Neoteny is a short-cut taken by evolution – a route that brings about a whole bundle of changes in one go, rather than selecting for them one by one. Evolution, by making us a more juvenile species, has made us weaker than our primate cousins, but it has also given us our child’s curiosity, our capacity to learn and our deep sense of attachment to each other.

And of course the lifelong capacity to learn is the reason why neophyte has worked so well for our species. Our extended childhood means we can absorb so much more from our environment, including our shared culture. Even in adulthood we can pick up new ways of doing things and new ways of thinking, allowing us to adapt to new circumstances.

Exploration bonus

In the world of artificial intelligence, computer scientists have explored how behaviour evolves when guided by different learning algorithms. An important result is that even the best learning algorithms fall down if they are not encouraged to explore a little. Without a little something to distract them from what they should be doing, these algorithms get stuck in a rut, relying on the same responses time and time again.

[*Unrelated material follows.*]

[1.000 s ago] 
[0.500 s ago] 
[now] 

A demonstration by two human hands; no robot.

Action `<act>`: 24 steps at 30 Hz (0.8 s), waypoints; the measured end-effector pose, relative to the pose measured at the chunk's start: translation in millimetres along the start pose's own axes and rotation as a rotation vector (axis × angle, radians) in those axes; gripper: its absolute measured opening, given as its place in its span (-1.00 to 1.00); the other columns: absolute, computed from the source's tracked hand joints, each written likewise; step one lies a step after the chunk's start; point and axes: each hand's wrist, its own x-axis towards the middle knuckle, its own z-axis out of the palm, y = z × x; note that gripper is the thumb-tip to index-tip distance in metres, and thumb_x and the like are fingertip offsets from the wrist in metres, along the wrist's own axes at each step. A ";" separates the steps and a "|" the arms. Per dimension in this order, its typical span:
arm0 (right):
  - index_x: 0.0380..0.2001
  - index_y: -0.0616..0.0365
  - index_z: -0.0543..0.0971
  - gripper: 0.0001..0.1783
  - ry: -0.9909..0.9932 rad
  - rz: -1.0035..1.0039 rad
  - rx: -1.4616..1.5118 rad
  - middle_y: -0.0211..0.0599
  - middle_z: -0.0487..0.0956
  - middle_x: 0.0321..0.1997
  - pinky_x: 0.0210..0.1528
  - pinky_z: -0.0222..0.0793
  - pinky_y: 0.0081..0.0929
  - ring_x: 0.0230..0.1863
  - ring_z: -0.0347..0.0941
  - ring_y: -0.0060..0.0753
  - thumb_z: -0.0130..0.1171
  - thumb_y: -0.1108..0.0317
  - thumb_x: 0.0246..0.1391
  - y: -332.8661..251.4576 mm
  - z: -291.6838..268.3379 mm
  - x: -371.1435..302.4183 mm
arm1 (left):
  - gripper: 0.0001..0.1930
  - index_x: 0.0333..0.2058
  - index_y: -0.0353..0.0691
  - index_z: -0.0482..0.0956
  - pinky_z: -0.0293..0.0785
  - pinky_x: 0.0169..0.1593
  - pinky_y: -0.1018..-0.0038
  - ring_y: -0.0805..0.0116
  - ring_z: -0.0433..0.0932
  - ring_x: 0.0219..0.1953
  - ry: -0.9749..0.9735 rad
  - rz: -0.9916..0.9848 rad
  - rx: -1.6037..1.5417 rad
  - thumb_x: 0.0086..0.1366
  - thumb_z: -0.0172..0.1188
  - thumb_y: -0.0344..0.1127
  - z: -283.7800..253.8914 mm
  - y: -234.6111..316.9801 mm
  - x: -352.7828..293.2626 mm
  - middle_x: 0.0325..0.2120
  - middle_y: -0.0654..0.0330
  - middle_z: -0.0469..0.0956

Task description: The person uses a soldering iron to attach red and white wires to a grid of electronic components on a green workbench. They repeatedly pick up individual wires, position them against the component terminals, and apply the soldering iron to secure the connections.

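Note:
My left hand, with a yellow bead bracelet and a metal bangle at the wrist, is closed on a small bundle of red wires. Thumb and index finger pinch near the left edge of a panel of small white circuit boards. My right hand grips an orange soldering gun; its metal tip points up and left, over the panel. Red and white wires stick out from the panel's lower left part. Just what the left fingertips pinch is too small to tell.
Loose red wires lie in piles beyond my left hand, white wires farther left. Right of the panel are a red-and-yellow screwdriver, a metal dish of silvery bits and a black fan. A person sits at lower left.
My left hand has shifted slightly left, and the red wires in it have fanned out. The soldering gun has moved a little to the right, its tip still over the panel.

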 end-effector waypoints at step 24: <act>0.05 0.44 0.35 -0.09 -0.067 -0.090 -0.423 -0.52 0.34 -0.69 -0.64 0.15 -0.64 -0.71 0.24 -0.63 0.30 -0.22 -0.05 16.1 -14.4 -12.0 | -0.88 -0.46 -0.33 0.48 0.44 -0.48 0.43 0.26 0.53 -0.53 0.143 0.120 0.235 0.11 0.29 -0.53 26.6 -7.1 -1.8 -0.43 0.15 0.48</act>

Computer scientists have learnt to adjust how these algorithms rate different possible actions with an ‘exploration bonus’ – that is, a reward just for trying something new. Weighted like this, the algorithms then occasionally leave the beaten track to explore. These exploratory actions cost them some opportunities, but leave them better off in the long run because they’ve gain knowledge about what they might do, even if it didn’t benefit them immediately.

The implication for the evolution of our own brain is clear. Curiosity is nature’s built-in exploration bonus. We’re evolved to leave the beaten track, to try things out, to get distracted and generally look like we’re wasting time. Maybe we are wasting time today, but the learning algorithms in our brain know that something we learnt by chance today will come in useful tomorrow.

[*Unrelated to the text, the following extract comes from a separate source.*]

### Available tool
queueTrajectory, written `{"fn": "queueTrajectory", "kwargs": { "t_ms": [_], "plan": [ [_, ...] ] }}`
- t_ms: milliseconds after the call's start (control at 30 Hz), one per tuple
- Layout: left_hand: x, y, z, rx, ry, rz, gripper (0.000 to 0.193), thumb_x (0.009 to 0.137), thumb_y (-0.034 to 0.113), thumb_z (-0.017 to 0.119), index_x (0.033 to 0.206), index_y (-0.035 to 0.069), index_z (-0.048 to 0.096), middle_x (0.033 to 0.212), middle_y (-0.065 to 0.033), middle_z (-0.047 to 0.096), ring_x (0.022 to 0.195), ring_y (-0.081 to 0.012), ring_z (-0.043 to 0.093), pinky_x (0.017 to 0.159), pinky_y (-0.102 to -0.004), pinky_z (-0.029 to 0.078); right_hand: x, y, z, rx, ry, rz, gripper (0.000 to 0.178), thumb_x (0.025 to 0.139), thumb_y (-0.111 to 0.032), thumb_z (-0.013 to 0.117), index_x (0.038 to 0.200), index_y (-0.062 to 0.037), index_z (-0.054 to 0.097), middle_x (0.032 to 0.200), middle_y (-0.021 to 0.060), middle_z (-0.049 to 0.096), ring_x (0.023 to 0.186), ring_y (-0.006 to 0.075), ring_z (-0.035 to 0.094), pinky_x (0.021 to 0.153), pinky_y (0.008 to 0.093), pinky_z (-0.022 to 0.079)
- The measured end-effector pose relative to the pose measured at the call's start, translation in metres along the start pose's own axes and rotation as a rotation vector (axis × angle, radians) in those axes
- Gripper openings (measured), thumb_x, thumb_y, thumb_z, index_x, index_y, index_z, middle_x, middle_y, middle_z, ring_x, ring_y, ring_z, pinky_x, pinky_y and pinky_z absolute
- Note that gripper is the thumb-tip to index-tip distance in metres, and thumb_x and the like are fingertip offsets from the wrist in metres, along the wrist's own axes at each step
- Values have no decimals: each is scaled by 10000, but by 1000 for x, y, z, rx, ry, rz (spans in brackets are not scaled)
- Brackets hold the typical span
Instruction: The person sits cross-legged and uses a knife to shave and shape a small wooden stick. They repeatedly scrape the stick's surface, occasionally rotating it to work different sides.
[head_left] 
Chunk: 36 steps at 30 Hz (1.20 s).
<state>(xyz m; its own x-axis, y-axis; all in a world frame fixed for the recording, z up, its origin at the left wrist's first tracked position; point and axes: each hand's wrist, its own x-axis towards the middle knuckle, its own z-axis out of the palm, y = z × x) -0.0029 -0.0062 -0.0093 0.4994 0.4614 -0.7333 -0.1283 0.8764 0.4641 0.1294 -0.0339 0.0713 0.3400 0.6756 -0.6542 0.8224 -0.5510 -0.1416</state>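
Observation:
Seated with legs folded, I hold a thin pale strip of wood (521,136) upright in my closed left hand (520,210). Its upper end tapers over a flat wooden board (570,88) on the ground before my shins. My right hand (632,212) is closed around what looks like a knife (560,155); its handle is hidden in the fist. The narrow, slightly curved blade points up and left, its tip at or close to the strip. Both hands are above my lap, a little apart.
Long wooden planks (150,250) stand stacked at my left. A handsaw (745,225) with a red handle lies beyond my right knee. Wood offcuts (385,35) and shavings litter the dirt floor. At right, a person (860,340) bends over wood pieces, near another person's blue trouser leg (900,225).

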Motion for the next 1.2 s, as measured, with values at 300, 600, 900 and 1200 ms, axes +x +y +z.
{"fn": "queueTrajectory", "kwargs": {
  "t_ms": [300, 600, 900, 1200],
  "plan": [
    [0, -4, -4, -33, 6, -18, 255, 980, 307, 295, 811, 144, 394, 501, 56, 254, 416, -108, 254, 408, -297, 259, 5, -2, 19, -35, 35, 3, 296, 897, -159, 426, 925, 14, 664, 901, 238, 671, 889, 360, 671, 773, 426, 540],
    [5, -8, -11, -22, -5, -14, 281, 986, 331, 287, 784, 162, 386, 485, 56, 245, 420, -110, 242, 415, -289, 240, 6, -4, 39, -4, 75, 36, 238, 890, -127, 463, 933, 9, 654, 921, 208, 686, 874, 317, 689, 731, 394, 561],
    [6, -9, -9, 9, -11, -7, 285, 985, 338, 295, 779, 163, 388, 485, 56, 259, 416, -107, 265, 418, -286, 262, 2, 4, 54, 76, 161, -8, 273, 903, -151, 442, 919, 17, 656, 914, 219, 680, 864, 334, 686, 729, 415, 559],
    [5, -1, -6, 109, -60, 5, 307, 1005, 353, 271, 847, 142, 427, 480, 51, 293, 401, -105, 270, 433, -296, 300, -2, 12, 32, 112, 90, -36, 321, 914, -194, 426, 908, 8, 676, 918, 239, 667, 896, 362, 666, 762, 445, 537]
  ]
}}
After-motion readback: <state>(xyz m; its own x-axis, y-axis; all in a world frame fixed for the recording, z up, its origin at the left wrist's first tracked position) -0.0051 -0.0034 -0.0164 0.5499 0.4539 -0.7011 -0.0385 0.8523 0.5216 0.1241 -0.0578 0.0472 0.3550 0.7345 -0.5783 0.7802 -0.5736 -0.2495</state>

Obviously it would be best if we knew what we needed to know, and just concentrated on that. Fortunately, in a complex world it is impossible to know what might be useful in the future. And thank goodness – otherwise we would have evolved to be a deadly-boring species which never wanted to get lost, never tried things to just see what happened or did things for the hell of it.

Evolution made us the ultimate learning machines, and the ultimate learning machines need a healthy dash of curiosity to help us take full advantage of this learning capacity.